# SOURCE MATERIAL
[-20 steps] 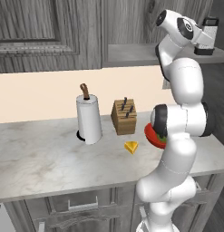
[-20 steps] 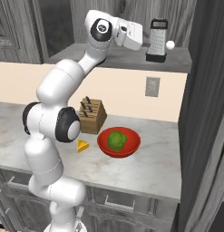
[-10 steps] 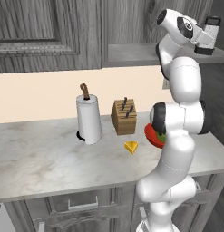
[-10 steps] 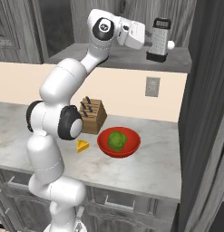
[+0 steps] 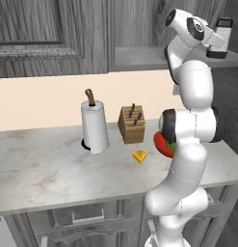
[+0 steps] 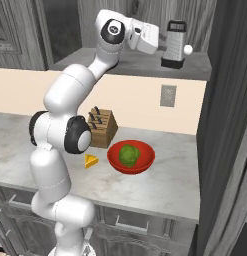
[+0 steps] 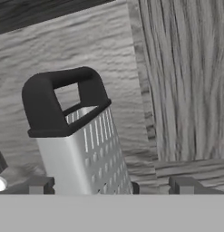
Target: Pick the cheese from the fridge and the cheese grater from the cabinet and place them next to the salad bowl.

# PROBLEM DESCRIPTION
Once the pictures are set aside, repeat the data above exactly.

# OUTPUT BELOW
[-20 steps] 
[-20 steps] 
[-10 steps] 
[-10 steps] 
[+0 steps] 
[+0 steps] 
[+0 steps] 
Target: Pick the cheese from the fridge and the cheese grater from the cabinet and place them next to the salad bowl.

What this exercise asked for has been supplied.